With his popularity rating at record lows (recent polls put it at around 26%, on par with Hollande), his capital city burning and the populists he defeated during his stunning electoral victory last year making serious electoral inroads, French President Emmanuel Macron finally caved, and on Tuesday ordered a six month suspension of planned 'fuel taxes' which spurred widespread and destructive protests across France over the past three weeks.
After reportedly weighing declaring a state of emergency that would have cleared the way for an unprecedented crackdown on dissent, Macron decided that such measures would only intensify the popular opposition to his government. And according to Reuters, Prime Minister Edouard Philippe has declared a suspension of the staggeringly unpopular tax.
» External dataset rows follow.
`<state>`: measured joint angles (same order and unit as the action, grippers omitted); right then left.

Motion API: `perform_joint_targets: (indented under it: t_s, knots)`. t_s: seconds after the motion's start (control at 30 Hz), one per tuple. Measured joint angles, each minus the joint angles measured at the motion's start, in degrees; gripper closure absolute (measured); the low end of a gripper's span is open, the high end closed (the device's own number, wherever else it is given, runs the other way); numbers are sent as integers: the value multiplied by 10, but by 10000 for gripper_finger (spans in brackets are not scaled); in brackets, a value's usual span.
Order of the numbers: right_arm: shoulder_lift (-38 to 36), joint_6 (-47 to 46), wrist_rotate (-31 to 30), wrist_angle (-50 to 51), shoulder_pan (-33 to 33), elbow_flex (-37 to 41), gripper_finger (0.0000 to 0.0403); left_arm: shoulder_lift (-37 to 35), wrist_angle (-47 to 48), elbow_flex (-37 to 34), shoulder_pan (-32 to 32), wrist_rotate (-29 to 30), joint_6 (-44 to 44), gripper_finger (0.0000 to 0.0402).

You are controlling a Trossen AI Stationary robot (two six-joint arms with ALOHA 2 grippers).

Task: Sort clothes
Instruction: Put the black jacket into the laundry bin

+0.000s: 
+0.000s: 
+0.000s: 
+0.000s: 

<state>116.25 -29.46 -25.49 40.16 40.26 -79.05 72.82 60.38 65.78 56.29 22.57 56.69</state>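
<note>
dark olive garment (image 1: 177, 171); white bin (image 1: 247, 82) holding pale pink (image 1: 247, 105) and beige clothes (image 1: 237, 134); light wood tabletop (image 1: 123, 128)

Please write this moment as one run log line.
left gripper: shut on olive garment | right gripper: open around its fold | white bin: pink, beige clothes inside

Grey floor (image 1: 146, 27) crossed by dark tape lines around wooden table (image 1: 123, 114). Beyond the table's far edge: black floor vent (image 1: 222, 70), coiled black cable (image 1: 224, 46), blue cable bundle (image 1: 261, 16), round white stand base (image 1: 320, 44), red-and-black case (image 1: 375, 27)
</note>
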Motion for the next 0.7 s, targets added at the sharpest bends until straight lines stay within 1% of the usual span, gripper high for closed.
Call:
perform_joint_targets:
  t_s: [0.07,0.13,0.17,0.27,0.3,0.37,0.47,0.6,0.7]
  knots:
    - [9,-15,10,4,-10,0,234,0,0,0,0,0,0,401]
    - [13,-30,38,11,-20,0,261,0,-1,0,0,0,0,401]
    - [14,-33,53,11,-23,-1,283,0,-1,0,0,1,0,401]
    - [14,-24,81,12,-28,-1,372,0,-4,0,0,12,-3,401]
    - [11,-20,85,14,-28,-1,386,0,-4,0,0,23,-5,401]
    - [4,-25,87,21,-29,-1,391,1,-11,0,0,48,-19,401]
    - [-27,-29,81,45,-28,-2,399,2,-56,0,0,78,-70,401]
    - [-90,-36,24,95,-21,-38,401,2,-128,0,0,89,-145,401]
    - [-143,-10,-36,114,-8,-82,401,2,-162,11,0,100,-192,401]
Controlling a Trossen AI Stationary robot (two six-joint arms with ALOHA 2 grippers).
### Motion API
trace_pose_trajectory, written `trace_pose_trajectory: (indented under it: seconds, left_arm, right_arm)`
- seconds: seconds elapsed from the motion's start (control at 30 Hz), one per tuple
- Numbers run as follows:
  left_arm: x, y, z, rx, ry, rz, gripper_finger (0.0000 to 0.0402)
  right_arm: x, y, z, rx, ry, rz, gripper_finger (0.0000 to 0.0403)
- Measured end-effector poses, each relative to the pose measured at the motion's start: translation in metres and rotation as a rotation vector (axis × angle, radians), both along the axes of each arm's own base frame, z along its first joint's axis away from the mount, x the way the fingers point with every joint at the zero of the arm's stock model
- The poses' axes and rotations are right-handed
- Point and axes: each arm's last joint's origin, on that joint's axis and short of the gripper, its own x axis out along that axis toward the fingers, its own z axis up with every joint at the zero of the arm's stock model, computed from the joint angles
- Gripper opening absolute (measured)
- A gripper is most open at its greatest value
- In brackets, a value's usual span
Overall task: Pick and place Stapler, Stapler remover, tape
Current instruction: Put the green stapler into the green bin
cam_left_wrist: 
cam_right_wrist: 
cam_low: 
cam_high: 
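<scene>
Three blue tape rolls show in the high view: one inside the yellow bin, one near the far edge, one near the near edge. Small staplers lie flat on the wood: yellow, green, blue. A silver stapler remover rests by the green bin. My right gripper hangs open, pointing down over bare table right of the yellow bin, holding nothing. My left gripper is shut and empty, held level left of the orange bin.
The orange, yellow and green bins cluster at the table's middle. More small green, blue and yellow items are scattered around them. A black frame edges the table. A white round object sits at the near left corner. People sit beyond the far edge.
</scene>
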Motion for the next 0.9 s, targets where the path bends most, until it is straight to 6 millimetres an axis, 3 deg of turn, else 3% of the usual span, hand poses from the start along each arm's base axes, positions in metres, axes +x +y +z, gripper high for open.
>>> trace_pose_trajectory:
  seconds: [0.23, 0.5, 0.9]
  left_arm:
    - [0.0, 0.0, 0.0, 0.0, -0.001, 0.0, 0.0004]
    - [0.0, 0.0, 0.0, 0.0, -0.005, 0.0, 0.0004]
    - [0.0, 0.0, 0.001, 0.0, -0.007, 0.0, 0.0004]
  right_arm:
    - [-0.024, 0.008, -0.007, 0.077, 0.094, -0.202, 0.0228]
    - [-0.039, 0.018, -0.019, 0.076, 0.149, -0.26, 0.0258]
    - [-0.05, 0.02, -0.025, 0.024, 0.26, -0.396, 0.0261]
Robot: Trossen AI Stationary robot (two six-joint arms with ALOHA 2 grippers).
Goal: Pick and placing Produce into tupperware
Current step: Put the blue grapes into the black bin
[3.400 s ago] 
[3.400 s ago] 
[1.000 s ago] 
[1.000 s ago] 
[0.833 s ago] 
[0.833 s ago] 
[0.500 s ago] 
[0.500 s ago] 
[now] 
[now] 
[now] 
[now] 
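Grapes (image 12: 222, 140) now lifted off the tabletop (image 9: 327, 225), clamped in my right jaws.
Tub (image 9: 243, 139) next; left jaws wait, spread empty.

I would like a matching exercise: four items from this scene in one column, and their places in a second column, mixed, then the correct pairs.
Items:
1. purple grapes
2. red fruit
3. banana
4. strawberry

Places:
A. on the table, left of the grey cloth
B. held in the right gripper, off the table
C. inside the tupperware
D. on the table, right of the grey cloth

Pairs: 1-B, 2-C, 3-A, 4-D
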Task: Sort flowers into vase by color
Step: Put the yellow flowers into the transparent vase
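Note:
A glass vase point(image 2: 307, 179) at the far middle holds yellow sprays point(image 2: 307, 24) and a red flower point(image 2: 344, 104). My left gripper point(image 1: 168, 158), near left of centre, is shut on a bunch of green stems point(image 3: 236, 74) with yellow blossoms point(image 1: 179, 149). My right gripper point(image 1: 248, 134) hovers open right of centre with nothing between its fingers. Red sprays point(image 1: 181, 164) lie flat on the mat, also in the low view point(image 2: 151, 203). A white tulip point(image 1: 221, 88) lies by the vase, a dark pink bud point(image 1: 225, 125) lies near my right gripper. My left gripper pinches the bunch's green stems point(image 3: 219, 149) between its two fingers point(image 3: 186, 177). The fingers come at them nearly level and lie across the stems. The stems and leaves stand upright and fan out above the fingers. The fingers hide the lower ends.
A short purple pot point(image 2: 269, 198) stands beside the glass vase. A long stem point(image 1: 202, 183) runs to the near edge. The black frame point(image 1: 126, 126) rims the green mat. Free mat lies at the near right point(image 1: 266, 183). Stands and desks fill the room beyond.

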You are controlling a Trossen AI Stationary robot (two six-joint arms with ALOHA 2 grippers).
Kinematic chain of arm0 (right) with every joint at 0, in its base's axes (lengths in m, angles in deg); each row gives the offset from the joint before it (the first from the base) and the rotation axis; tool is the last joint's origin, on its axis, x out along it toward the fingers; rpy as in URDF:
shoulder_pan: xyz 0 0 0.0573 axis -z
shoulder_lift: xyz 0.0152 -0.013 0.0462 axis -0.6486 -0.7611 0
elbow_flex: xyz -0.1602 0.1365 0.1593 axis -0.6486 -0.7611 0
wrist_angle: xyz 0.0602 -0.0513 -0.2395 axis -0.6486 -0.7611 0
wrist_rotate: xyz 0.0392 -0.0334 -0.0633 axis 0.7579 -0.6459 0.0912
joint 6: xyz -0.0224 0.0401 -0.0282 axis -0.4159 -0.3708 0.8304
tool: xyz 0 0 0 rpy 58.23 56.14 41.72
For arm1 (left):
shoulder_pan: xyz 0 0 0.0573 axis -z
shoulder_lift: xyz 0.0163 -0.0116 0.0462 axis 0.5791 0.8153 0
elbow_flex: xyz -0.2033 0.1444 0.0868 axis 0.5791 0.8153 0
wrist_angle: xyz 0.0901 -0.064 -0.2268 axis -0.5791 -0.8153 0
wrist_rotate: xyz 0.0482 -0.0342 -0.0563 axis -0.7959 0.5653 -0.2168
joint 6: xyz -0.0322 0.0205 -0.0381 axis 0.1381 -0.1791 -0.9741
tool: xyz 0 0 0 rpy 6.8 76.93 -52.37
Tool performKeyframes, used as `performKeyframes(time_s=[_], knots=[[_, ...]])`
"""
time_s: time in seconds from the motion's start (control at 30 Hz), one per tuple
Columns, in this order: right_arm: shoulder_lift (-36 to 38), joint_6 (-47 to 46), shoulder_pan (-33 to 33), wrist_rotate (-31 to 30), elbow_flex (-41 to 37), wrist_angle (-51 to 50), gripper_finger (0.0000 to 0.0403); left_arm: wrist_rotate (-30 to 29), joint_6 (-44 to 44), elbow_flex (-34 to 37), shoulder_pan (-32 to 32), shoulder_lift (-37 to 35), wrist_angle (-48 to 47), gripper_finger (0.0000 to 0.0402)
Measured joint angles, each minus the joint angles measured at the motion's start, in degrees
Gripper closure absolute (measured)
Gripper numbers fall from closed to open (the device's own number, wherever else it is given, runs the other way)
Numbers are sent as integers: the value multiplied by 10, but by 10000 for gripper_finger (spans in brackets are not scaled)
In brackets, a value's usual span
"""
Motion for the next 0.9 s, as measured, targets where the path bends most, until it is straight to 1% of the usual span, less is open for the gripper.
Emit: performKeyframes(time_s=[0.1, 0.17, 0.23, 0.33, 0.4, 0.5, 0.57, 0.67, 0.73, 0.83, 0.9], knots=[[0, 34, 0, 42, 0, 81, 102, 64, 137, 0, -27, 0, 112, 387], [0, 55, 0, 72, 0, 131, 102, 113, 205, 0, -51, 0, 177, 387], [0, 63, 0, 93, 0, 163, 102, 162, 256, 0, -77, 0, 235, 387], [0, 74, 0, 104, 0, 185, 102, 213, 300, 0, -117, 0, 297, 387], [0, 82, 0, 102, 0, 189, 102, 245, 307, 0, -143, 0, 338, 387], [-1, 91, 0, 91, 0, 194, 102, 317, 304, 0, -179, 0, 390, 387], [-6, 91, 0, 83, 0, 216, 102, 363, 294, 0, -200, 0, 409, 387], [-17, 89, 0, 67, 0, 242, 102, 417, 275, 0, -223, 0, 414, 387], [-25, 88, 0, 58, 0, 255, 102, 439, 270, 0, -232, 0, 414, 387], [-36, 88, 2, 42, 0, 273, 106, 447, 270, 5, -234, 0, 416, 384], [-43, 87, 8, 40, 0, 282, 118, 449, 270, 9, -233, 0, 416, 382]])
"No tax deserves to endanger the security of the nation," Philippe said in a televised address, who on Monday held separate meetings with opposition party leaders, in which they demanded the scrapping of the planned increase in fuel taxes. The same day striking students closed down 100 high schools and rising fuel shortages were reported in some parts of the country.
A freeze of planned fuel tax increases was one of a number of measures called for in an editorial by 10 self-proclaimed gilets jaunes representatives published on Sunday in the Le Journal du Dimanche newspaper. They also demanded the holding of countrywide consultations over taxes.
The decision marked the first time that Macron has backed down from implementing an unpopular policy in his 18-month presidency as a result of the furious public response, and is set to unleash even more protests as the emboldened French people now realize that taking to the streets will results in success.